### ACTION ITEM
Retype all of the data shown below, keeping every character the same.

### RECORDED DATA
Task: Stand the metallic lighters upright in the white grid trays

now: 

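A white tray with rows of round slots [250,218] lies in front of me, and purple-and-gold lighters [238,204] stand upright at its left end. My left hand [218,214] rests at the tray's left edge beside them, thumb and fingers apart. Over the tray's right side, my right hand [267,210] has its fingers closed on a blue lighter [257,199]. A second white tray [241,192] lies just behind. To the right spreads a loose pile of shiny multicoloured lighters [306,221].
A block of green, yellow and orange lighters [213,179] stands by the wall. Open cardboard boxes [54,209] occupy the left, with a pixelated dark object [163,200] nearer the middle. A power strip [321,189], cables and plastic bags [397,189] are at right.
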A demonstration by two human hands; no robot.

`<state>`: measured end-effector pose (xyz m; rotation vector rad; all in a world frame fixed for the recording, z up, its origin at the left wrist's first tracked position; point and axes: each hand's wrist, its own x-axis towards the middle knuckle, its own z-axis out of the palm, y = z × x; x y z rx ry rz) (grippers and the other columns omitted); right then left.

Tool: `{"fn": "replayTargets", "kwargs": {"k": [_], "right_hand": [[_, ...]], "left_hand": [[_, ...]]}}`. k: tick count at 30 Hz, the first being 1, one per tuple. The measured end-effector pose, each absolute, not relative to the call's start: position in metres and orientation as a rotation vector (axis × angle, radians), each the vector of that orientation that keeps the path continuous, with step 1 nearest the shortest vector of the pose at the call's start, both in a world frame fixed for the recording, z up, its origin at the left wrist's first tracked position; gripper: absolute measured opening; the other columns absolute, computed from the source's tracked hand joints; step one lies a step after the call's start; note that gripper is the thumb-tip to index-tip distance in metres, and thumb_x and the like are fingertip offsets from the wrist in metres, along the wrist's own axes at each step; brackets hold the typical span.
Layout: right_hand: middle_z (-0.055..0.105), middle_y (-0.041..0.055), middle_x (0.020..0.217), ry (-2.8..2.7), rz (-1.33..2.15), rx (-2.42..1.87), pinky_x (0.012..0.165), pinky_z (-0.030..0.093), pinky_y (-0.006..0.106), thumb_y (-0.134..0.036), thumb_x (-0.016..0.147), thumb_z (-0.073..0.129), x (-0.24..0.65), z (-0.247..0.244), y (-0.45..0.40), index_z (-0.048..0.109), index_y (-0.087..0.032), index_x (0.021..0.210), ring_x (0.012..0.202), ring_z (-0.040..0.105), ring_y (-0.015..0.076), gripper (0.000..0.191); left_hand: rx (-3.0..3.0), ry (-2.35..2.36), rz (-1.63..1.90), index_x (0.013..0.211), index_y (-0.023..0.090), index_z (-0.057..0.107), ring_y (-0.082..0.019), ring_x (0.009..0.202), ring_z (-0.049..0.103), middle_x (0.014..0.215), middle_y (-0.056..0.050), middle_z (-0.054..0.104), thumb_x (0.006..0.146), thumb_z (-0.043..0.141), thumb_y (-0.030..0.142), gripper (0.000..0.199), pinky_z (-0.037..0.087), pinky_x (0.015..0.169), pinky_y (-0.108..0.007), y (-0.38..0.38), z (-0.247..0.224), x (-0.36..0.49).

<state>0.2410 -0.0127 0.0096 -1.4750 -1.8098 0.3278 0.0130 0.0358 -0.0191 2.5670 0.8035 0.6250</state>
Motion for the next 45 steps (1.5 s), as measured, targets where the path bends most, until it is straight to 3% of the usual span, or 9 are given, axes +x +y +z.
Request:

### YOUR RESPONSE
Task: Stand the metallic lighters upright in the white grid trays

now: 

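A white tray with rows of round slots [250,218] lies in front of me, and purple-and-gold lighters [238,204] stand upright at its left end. My left hand [218,214] rests at the tray's left edge beside them, thumb and fingers apart. Over the tray's right side, my right hand [267,210] has its fingers closed on a blue lighter [257,199]. A second white tray [241,192] lies just behind. To the right spreads a loose pile of shiny multicoloured lighters [306,221].
A block of green, yellow and orange lighters [213,179] stands by the wall. Open cardboard boxes [54,209] occupy the left, with a pixelated dark object [163,200] nearer the middle. A power strip [321,189], cables and plastic bags [397,189] are at right.
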A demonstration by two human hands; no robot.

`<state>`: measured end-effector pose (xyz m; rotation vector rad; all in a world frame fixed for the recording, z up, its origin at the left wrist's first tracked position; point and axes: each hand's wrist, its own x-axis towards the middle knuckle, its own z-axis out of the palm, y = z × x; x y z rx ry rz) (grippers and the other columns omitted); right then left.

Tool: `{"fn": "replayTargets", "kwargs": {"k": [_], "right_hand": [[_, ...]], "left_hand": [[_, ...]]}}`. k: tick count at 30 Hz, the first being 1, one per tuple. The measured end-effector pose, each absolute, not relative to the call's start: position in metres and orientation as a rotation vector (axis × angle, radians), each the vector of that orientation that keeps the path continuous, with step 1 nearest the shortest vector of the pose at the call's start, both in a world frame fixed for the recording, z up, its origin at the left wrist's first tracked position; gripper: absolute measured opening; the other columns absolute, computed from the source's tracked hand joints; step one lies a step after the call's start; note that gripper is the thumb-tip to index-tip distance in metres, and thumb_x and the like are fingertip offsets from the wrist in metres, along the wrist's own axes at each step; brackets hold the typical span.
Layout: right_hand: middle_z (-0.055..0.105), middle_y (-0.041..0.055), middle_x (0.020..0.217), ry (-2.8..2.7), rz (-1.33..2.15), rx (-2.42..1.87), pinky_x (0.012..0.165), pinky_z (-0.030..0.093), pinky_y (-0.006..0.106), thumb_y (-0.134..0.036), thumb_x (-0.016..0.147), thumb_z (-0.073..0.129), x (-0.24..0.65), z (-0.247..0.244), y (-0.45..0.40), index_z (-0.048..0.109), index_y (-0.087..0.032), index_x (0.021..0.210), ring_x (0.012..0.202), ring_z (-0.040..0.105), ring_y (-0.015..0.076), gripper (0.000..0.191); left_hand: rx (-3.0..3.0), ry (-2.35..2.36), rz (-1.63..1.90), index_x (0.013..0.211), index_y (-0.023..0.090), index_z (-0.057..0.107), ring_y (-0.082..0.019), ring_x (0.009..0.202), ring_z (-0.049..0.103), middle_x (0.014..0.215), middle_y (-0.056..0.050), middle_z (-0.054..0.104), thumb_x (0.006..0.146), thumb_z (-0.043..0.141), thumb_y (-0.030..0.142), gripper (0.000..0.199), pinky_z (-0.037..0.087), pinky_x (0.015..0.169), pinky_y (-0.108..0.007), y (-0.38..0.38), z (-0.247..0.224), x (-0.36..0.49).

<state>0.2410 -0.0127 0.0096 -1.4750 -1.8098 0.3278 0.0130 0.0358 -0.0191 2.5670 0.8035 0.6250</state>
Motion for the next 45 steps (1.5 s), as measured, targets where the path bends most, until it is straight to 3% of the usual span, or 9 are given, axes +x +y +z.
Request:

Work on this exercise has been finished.